======== Given material ========

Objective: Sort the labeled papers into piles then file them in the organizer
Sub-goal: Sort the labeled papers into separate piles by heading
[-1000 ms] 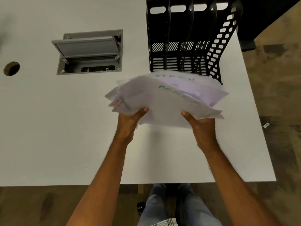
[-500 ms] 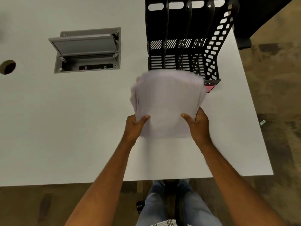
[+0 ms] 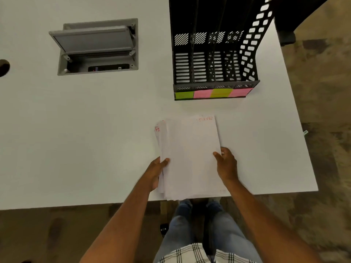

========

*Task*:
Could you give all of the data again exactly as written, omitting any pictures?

*Result of this exercise*:
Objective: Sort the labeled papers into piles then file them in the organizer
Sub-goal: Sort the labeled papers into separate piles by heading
[-1000 ms] 
[-500 ms] 
[+0 ms] 

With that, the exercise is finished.